Proof. Let $P=I-CC^+$. Note that the column space of $M=XX^+-(XP)(XP)^+$ is $\operatorname{col}(X)\cap\operatorname{col}(XP)^\perp$, while the column space of $X_\Delta X_\Delta^+$ is precisely the column space of $X_\Delta=\left[I-(XP)(XP)^+\right]X$.

Since $X_\Delta=X\left[I-P(XP)^+X\right]$, $\operatorname{col}(X_\Delta)\subseteq\operatorname{col}(X)$. Also, since \begin{aligned} (XP)^TX_\Delta &=(X_\Delta^TXP)^T\\ &=\left[X^T\left(I-(XP)(XP)^+\right)XP\right]^T\\ &=\left[X^T\left(XP-(XP)(XP)^+(XP)\right)\right]^T\\ &=\left[X^T\left(XP-XP\right)\right]^T=0, \end{aligned} we also have $\operatorname{col}(X_\Delta)\subseteq\operatorname{col}(XP)^\perp$. Thus $\operatorname{col}(X_\Delta)\subseteq\operatorname{col}(M)$.
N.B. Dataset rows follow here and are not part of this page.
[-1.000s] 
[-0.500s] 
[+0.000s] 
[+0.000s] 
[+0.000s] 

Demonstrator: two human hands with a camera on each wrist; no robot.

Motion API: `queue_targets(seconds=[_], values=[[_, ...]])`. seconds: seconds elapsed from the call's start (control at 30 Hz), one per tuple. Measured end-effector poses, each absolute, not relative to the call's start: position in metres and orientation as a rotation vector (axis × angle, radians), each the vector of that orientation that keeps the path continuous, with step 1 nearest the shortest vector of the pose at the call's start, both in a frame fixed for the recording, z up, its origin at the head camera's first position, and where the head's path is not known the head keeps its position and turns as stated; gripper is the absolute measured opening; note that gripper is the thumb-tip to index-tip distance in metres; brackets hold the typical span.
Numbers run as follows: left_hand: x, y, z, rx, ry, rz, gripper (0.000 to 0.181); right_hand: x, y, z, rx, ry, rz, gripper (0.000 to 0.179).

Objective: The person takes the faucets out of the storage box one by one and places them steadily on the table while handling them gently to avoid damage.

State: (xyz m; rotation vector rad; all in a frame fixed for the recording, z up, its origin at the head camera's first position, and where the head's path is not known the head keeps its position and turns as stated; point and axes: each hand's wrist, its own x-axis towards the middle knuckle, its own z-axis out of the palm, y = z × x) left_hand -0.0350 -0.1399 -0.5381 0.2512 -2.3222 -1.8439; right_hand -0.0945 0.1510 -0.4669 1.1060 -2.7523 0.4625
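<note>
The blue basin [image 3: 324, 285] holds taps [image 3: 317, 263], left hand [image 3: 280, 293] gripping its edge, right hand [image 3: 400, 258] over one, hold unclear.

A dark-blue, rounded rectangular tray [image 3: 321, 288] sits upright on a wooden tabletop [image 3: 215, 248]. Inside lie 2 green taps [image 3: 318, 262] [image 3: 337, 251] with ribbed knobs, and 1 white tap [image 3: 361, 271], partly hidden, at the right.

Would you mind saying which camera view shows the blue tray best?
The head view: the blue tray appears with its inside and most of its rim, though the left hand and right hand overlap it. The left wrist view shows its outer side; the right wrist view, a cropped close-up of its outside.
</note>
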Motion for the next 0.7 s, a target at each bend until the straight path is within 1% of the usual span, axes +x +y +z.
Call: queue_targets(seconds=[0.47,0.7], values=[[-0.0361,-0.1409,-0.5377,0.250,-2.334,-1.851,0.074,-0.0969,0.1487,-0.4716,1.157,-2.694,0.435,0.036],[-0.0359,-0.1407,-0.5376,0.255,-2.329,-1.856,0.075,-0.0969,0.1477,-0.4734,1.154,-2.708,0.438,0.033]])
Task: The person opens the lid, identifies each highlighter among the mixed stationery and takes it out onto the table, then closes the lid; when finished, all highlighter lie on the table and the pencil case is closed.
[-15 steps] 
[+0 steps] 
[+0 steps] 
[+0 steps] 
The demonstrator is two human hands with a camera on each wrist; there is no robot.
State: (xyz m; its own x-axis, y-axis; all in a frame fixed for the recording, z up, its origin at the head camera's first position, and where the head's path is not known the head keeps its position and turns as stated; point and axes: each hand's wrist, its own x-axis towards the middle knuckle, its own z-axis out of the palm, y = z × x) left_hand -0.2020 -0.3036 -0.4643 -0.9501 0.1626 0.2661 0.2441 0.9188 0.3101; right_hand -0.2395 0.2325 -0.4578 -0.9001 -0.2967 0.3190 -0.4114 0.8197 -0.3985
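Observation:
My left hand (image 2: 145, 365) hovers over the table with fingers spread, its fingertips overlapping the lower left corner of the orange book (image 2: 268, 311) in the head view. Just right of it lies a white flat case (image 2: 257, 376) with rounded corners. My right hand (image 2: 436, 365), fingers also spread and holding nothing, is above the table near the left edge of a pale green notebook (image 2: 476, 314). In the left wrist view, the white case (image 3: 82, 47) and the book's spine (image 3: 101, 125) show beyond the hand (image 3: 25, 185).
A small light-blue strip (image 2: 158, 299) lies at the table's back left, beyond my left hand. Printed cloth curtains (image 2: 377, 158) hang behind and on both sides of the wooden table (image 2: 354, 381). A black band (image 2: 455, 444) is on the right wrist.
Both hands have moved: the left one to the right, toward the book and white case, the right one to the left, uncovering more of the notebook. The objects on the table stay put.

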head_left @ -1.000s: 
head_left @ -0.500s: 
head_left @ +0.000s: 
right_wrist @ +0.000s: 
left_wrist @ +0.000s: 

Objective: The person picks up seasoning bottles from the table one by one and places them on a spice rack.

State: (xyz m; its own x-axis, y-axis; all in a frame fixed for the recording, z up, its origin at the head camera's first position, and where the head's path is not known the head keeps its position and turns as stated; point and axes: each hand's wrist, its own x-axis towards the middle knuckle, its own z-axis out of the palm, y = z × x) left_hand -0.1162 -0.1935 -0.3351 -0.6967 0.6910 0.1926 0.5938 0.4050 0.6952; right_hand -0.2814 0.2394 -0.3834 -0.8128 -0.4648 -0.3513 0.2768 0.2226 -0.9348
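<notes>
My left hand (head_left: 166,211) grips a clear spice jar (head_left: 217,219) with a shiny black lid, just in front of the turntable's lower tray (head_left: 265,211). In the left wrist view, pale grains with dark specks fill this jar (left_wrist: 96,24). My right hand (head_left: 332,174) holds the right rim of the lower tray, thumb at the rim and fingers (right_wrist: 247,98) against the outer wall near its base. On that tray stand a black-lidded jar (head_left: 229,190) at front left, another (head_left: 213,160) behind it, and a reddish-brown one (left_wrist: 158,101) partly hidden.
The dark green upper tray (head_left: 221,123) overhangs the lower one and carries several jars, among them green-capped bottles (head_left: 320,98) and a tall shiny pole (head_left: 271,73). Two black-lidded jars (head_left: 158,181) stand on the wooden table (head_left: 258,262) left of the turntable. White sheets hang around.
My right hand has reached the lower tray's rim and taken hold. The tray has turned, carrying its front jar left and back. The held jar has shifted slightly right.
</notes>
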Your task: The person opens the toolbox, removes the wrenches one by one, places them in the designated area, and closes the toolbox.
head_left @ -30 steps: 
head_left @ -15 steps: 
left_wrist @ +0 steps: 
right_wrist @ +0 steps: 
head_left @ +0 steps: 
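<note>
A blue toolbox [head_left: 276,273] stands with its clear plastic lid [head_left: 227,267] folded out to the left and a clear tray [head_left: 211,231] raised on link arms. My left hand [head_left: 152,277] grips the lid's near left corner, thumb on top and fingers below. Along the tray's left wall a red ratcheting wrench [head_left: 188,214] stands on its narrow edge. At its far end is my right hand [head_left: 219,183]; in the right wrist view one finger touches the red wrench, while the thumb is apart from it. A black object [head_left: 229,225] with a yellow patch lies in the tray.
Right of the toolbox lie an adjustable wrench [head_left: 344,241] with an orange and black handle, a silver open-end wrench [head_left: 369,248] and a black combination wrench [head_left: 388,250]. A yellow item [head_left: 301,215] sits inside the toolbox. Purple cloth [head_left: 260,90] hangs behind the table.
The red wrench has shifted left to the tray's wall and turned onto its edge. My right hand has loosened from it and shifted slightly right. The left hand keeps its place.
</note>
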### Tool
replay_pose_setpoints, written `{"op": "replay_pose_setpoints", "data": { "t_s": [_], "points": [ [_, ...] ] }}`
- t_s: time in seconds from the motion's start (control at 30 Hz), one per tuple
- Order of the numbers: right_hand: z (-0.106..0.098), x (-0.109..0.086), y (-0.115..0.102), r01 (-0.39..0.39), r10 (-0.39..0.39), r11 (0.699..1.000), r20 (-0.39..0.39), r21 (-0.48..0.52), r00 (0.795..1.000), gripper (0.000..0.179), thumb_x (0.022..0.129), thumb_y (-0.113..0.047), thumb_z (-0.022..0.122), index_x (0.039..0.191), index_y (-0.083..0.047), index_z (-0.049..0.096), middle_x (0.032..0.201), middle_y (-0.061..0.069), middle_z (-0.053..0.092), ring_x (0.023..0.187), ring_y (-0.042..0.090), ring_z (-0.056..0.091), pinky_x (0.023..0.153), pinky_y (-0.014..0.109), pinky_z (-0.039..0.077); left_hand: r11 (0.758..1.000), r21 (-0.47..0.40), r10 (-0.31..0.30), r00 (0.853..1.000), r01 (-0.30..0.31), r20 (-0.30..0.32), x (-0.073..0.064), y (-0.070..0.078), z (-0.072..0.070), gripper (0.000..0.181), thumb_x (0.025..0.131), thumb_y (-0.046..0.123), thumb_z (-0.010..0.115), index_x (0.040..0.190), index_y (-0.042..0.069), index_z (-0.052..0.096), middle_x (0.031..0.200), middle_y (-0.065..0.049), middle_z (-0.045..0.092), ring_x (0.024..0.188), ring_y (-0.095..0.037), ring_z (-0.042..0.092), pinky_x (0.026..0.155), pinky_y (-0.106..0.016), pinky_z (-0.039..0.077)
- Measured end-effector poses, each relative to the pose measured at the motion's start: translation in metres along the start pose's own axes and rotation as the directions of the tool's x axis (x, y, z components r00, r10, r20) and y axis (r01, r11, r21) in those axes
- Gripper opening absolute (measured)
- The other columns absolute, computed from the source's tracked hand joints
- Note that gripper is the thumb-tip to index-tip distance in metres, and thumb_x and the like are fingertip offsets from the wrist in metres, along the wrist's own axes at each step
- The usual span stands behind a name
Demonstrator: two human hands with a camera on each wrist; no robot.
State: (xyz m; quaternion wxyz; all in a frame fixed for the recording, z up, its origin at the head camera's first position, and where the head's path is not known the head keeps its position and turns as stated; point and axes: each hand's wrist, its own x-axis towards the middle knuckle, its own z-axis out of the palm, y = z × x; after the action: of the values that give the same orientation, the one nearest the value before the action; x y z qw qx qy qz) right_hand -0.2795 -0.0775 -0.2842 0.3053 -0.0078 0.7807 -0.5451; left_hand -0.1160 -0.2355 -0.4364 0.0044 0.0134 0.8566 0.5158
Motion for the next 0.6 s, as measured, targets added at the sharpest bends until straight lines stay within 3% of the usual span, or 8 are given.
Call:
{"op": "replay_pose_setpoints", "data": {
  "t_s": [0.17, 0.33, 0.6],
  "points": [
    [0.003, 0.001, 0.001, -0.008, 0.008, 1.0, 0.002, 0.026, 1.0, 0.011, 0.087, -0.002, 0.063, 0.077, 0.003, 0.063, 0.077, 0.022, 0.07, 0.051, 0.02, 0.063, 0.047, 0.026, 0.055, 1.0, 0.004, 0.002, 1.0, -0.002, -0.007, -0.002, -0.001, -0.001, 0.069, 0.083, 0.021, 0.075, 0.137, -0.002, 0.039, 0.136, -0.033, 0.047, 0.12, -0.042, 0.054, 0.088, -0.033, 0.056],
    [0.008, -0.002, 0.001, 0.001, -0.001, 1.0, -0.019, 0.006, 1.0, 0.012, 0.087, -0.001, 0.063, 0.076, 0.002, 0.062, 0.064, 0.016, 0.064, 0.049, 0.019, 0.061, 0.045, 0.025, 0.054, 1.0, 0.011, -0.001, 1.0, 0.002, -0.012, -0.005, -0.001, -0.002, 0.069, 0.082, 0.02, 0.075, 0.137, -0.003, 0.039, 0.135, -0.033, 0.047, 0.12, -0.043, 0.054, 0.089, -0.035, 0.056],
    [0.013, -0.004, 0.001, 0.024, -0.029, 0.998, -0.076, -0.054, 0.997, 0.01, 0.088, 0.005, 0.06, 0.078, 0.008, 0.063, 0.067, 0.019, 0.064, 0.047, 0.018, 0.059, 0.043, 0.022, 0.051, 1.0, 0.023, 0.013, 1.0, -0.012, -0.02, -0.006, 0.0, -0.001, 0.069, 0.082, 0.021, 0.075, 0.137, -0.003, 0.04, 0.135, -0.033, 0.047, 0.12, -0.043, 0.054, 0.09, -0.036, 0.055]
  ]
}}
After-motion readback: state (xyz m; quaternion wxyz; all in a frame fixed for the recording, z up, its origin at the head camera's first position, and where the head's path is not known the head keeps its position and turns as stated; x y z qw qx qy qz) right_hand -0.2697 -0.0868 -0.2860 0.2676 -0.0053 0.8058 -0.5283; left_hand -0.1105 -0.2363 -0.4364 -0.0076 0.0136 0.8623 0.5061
We now show that the reverse inclusion is also true. Pick any $v\in\operatorname{col}(M)=\operatorname{col}(X)\cap\operatorname{col}(XP)^\perp$. Since $v\in\operatorname{col}(X)$, it can be written as $Xb$ for some vector $b$. Thus $$ X_\Delta b=\left[I-(XP)(XP)^+\right]Xb=v-(XP)(XP)^+v. $$ However, we also have $v\in\operatorname{col}(XP)^\perp$. Therefore $(XP)(XP)^+v=0$ and in turn $X_\Delta b=v$, meaning that $v\in\operatorname{col}(X_\Delta)$.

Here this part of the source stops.